One is out of the question because Republicans are unwilling to simply save Obamacare without getting anything in return.  Three is extremely dubious.  The pressure to do something is going to be overwhelming.  Four, well, as I have said, repeal and replace is not going to cut it.  It will have to be replace and repeal.  So that leaves either two or five.  

I have no objections to the second option, i.e., a quid pro quo, so long as the deal does not threaten the survival of the whole system.  The Republicans do control both houses of Congress, after all.  The people voted Republicans a landslide just a few months ago.  These facts have to be taken into account.  A certain amount of horse trading is appropriate here.  I would favor exchanging fixing the glitch for repeal of the employer mandate and the medical devices tax.  

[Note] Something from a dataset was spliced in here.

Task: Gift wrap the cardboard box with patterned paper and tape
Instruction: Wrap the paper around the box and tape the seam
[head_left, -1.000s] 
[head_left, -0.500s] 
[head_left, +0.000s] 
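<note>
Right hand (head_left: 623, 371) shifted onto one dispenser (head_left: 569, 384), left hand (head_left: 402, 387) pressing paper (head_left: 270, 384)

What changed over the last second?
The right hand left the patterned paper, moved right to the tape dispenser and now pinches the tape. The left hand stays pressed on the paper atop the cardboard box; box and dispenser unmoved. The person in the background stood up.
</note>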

As for the  exit ramp a/k/a replace and repeal, the devil (as always) is in the details.  The article  quotes Republican wonk Ramesh Ponnuru as proposing to allow states to opt-out of most of the requirements of Obamacare, including the employer and individual mandates, the requirements that insurance companies provide a wide range of benefits, and the ban on rejecting customers for pre-existing conditions.  That last is going to be a surefire political loser.  As for the rest, I will discuss them in substance later.

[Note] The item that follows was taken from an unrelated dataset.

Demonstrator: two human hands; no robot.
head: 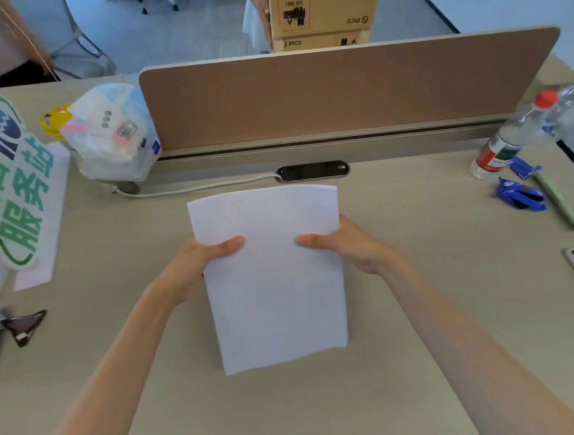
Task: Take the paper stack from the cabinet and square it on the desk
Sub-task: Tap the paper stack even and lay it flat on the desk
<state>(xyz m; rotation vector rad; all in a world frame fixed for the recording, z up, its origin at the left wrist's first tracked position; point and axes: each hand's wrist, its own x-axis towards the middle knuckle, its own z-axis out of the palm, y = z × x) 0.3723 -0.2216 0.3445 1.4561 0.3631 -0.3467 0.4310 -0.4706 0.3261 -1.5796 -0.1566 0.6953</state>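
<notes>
A white paper stack point(274, 287) stands roughly upright over the middle of the beige desk point(423, 309), its lower edge near the desktop and its top edge bowed. My left hand point(197, 269) grips its left side, thumb across the front sheet. My right hand point(346, 243) grips the right side the same way. The fingers behind the sheets are hidden. No cabinet is in view.
A brown divider panel point(337, 89) with a power socket point(312, 171) backs the desk. A plastic bag point(111, 135) and a green lettered sign point(8, 181) lie left. A water bottle point(509, 138), blue wrappers point(521, 195) and a pen point(557, 201) lie right. Behind the panel, a person holds a cardboard box point(324, 8).
</notes>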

A related proposal is to extend the subsidies for another 18 months to give Republicans time to come up with an alternative.  Obviously the substance of such a proposal would depend on what (if anything) Republicans come up with.  But the politics of it are disastrous, as I will discuss shortly.  

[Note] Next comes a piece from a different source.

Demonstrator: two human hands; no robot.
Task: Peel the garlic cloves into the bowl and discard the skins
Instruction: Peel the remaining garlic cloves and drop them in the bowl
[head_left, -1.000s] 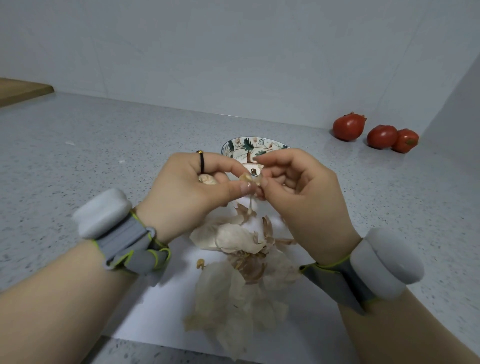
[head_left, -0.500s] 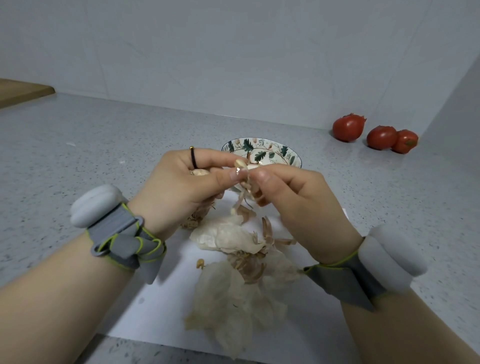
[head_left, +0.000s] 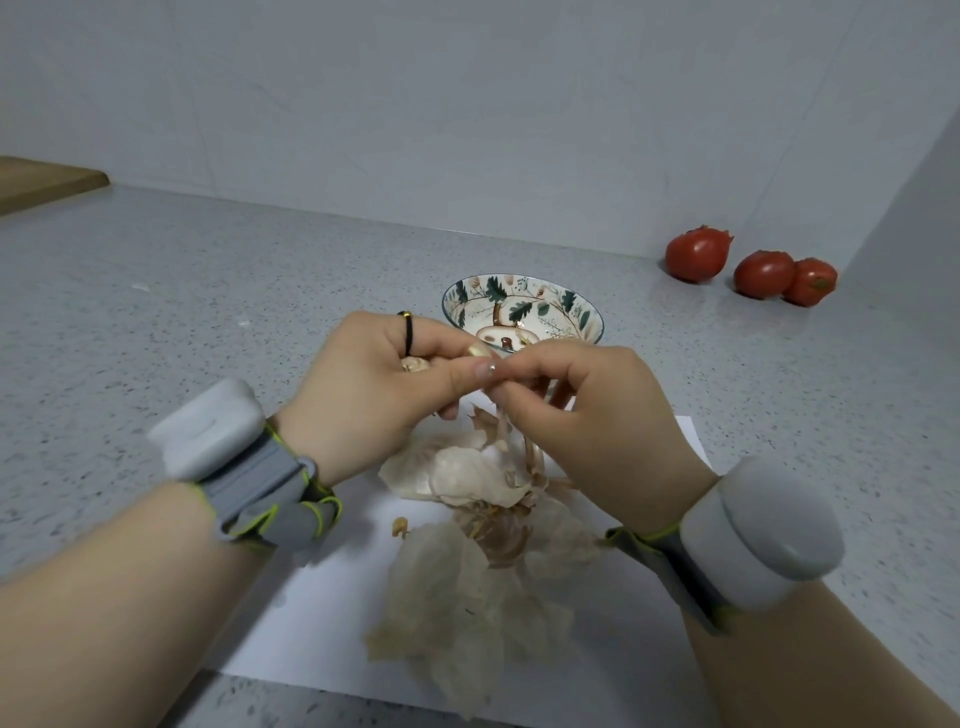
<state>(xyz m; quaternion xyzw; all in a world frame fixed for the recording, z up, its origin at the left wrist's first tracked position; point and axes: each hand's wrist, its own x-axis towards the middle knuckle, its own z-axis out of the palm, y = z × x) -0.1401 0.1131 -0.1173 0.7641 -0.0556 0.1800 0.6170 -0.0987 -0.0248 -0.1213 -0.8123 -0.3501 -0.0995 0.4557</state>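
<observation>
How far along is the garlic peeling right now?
Done: a heap of papery beige garlic skins lies on the white paper sheet. In hand: the left hand and right hand pinch a pale garlic piece near the leaf-patterned ceramic bowl. Left: finishing it and discarding the skins; the bowl's contents are unclear.
</observation>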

What I oppose (and most fear) is Republicans refusing to take anything less in exchange than repeal of the individual mandate.  This will mean exchanging rescuing Obamacare in the short run for sacrificing it in the long run.  It will also be popular, since the individual mandate has always been the least popular part of the statute.  It may be popular enough to peal off large numbers of Democrats.  And (I suspect) it will reverse the perceptions of hostage taking.  If Republicans refuse to restore the subsidies unless the whole law is scrapped, states are allowed to let insurance companies exclude patients with pre-existing conditions, or something else unpopular, they will once again look like they are taking hostages.  But if Obama announces that he will veto any extension unless it leaves the individual mandate in place, it will look as if he is taking hostages.  This is based on the assumption that the people do not automatically support the President in a showdown with Congress and see Congress as the ones taking hostages, but automatically see as hostage takers the side that is insisting on something substantively unpopular.  Refusing to extend subsidies is substantively unpopular, and tying it to an unpopular or even neutral deal will look like hostage taking.  But the individual mandate is also unpopular, and tying it to allowing the extension to go through will also look like hostage taking.

Republicans are not the only ones with good reason to pray for the Supreme Court to uphold the subsidies.